HOW TO run ARAP analysis:
Command:
shell> cd ARAP
shell> perl ARAP.pl -d $PWD/dataTable.txt -c config.ini -o $PWD
This command will generate shell scripts for all samples.
Note: After running this command, you will generate a serial shell
scripts that divide the pipeline into 4 steps. You can use nohup sh ….
& to submit these shell scripts to run.
There are 4 steps to run ARAP, the 4 steps are submitted to run as below:
(1). QC and Mapping:
shell> nohup sh QC_mapping_controlA_controlA_ACCACTG_L001_001.sh &
shell> nohup sh QC_mapping_controlB_controlB_GCAAGAC_L001_001.sh &
shell> nohup sh QC_mapping_thrombinA_thrombinA_AGATCCC_L001_001.sh &
shell> nohup sh QC_mapping_thrombinB_thrombinB_GTGAAGC_L001_001.sh &
shell> nohup sh QC_mapping_thrombinC_thrombinC_GGCTACG_L001_001.sh &
(2). Calculation of FPKM and read count
shell> nohup sh CufflinksHtseq_controlA.sh &
shell> nohup sh CufflinksHtseq_controlB.sh &
shell> nohup sh CufflinksHtseq_thrombinA.sh &
shell> nohup sh CufflinksHtseq_thrombinB.sh &
shell> nohup sh CufflinksHtseq_thrombinC.sh &
(3). Differential gene expression analysis with Cuffdiff
shell> nohup Cuffdiff.sh &
(4). Differential gene expression analysis with
DESeq and edgeR, and gene ontology and pathway analysis with GOSeq
shell> nohup sh R.sh &
Note: This provides users with a simple way to
select the analytical step to perform (For example, if users only want
to run QC and mapping, users just need to submit the first step).
Output files:
There are 4 steps to run ARAP, and each step will produce some significant output files:
(1). QC and Mapping:
1). The output files of QC for
each sample will be saved in the sub-directory /fastqc of each
sample-specific directory. Users can check this directory for Quality
control for each sample.
2). The mapping result will be
saved in each sample-specific directory. The file name is something
like tophat_*****.bam
(2). Calculation of FPKM and read count:
1). The output files of
calculation of FPKM will be saved in each sample-specific directory.

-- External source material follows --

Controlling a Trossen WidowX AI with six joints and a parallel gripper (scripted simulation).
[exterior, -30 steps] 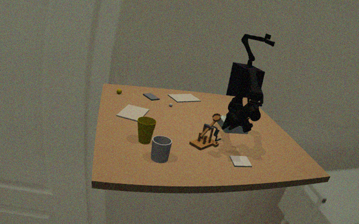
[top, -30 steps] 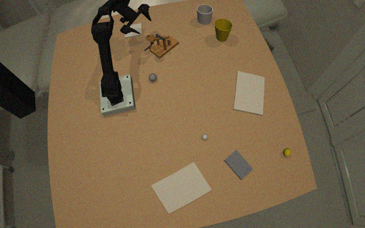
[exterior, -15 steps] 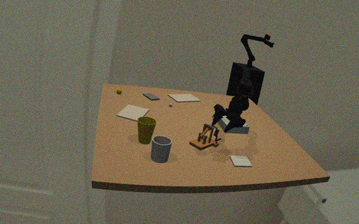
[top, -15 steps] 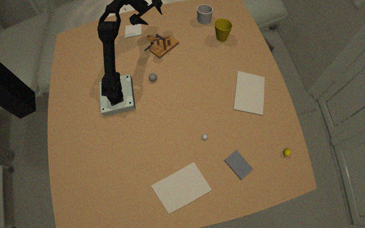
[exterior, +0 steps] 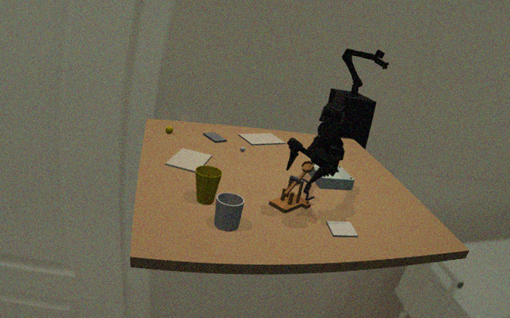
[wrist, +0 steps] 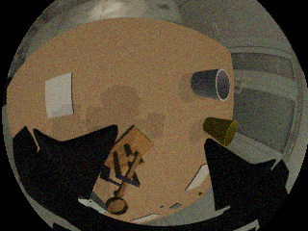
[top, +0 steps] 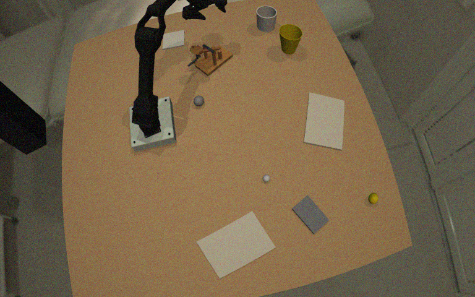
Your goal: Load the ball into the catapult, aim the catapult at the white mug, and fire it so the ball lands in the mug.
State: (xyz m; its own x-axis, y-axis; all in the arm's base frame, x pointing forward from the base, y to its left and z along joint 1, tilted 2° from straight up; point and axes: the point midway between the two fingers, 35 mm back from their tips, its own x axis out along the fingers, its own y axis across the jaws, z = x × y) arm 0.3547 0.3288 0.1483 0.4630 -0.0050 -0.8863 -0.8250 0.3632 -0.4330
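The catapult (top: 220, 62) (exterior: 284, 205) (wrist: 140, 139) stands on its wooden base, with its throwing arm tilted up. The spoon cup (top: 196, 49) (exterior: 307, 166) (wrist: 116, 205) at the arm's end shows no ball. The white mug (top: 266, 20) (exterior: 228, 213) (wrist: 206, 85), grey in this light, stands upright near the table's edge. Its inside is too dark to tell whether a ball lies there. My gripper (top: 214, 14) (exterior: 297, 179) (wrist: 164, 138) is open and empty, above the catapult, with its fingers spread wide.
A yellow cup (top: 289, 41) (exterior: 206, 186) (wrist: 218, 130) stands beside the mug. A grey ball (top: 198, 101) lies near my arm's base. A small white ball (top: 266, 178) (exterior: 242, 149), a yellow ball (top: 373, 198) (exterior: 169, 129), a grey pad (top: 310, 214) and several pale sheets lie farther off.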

The file name is genes.fpkm_tracking.
2). The output files of
calculation of read count will be saved in each sample-specific
directory. The file name is something like *****merged.nsorted.count
(3). Differential expression analysis with Cuffdiff:
The differential gene expression
analysis using Cuffdiff will be saved in the $PWD directoty. The file
name is gene_exp.diff. Users can use Excel to open it and find out the
differential expression genes using P value cutoff.

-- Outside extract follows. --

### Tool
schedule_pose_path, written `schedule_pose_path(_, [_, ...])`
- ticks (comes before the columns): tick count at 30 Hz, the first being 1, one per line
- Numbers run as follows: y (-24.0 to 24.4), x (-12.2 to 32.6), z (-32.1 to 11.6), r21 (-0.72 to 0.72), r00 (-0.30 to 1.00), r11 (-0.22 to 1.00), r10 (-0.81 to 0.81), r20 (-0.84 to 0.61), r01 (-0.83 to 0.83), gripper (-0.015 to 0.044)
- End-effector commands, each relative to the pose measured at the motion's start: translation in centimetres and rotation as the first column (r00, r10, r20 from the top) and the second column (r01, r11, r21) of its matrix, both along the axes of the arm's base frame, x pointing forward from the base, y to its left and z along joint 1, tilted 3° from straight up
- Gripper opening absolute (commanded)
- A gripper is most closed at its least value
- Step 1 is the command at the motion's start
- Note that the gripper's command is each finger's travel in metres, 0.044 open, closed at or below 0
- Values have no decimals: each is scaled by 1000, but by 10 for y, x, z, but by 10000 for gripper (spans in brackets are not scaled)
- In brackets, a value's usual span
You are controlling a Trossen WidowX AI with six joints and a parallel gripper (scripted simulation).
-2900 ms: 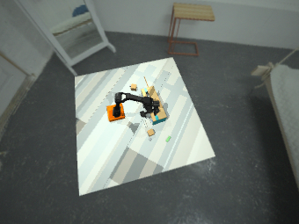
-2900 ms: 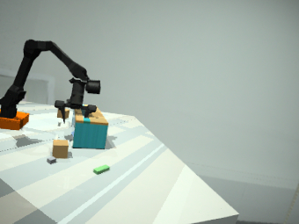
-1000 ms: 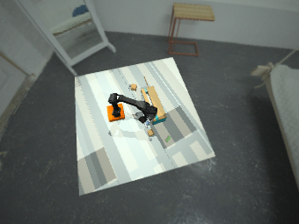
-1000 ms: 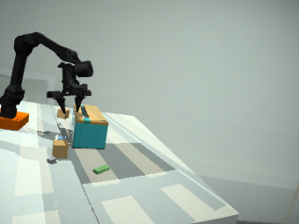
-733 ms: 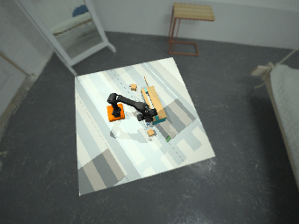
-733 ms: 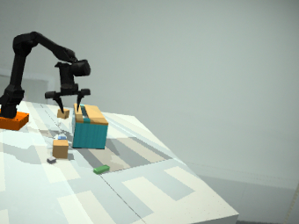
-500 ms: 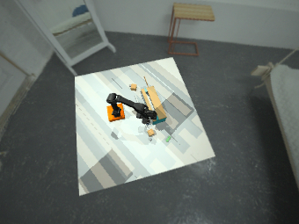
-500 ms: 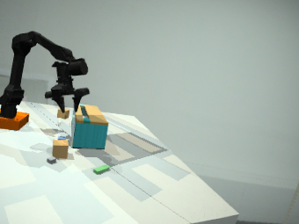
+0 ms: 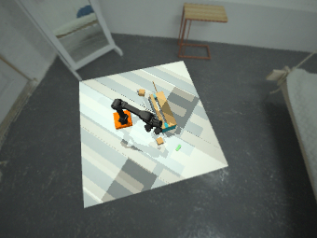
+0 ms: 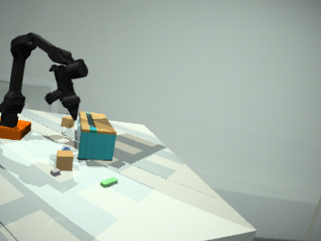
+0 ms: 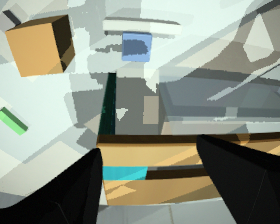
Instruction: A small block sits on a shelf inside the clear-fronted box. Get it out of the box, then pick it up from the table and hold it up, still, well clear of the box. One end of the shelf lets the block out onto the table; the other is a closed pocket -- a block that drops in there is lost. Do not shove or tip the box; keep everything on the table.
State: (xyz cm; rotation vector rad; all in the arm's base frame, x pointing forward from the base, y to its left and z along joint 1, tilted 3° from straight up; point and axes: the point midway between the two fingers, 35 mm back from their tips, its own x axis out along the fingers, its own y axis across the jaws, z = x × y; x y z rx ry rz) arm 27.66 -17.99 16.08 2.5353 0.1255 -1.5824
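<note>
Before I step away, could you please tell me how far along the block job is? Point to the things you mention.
The blue block (image 10: 66, 148) (image 11: 136, 47), apparently the target, already looks out of the box (image 9: 165, 106) (image 10: 96, 146) (image 11: 150, 154), on the table. The gripper (image 9: 153, 130) (image 10: 62, 109) (image 11: 150, 148) is open, holding nothing. Grasping and lifting remain.

Beneath the open claw (image 9: 153, 130) (image 10: 62, 108) (image 11: 150, 144), the box's wooden top (image 9: 166, 108) (image 10: 105, 122) (image 11: 150, 154) blocks descent, while beyond its near edge there is room above the blue block (image 10: 66, 148) (image 11: 136, 47), between a white strip (image 11: 142, 26) and the box.
</note>
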Motion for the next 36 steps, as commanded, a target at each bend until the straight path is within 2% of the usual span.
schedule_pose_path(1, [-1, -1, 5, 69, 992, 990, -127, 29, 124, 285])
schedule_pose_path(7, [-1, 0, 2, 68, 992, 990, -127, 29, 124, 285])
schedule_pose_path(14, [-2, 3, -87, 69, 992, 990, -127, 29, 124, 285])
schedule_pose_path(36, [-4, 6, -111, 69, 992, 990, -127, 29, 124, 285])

(4). Differential expression analysis with DESeq and edgeR, and gene ontology and pathway analysis:
1). The differential expresion
analysis with DESeq will be saved in the $PWD directory. The file name
is DESeq_simpleDesignResults.txt. Users can use Excel to open it
and find out the differential expression genes with P values.
2). The differential expresion
analysis with edgeR will be saved in the $PWD directory. The file name
is edgeR_simpleDesignResults.txt. Users can use Excel to open it and
find out the differential expression genes with P values.
3). The gene ontology result will
be saved in the $PWD directory. The file name is
GO_final_result_sorted.txt. Users can use Excel to open it and find out
the differential expression genes with P values. The KEGG IDs is saved
in the $PWD directory. The file name is KEGG_ids.txt.